══ Extracted information

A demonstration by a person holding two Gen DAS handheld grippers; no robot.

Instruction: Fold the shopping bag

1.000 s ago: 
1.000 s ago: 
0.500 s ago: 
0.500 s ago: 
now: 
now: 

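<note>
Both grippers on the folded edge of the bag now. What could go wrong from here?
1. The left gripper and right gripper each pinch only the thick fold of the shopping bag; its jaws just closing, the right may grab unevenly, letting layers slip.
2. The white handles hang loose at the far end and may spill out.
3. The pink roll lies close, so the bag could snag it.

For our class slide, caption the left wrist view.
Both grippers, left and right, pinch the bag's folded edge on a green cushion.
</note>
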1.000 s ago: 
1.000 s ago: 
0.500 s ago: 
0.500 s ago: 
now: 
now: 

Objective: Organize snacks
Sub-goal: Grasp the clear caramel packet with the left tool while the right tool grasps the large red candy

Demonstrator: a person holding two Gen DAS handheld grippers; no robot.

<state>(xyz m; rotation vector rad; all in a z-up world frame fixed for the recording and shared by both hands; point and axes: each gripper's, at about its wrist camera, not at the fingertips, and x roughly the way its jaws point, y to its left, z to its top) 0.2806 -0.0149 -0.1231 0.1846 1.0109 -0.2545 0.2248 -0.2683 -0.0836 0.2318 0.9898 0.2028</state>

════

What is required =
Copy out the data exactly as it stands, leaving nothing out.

Response to this task =
A demonstration by a person holding two Gen DAS handheld grippers; no robot.

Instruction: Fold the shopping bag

1.000 s ago: 
1.000 s ago: 
0.500 s ago: 
0.500 s ago: 
now: 
now: 

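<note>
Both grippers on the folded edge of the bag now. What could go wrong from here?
1. The left gripper and right gripper each pinch only the thick fold of the shopping bag; its jaws just closing, the right may grab unevenly, letting layers slip.
2. The white handles hang loose at the far end and may spill out.
3. The pink roll lies close, so the bag could snag it.

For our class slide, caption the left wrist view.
Both grippers, left and right, pinch the bag's folded edge on a green cushion.
</note>
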1.000 s ago: 
1.000 s ago: 
0.500 s ago: 
0.500 s ago: 
now: 
now: 

Objective: Organize snacks
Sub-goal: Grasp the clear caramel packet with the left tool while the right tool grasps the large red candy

Demonstrator: a person holding two Gen DAS handheld grippers; no robot.

<state>(xyz m; rotation vector rad; all in a z-up world frame fixed for the recording and shared by both hands; point and axes: each gripper's, at about its wrist camera, not at the fingertips, and x roughly the way its jaws point, y to its left, z to its top) 0.2806 -0.0149 -0.1231 0.1846 1.0109 -0.2545 0.2248 -0.2683 -0.0836 0.2318 0.9898 0.2028</state>

With this, the exercise is finished.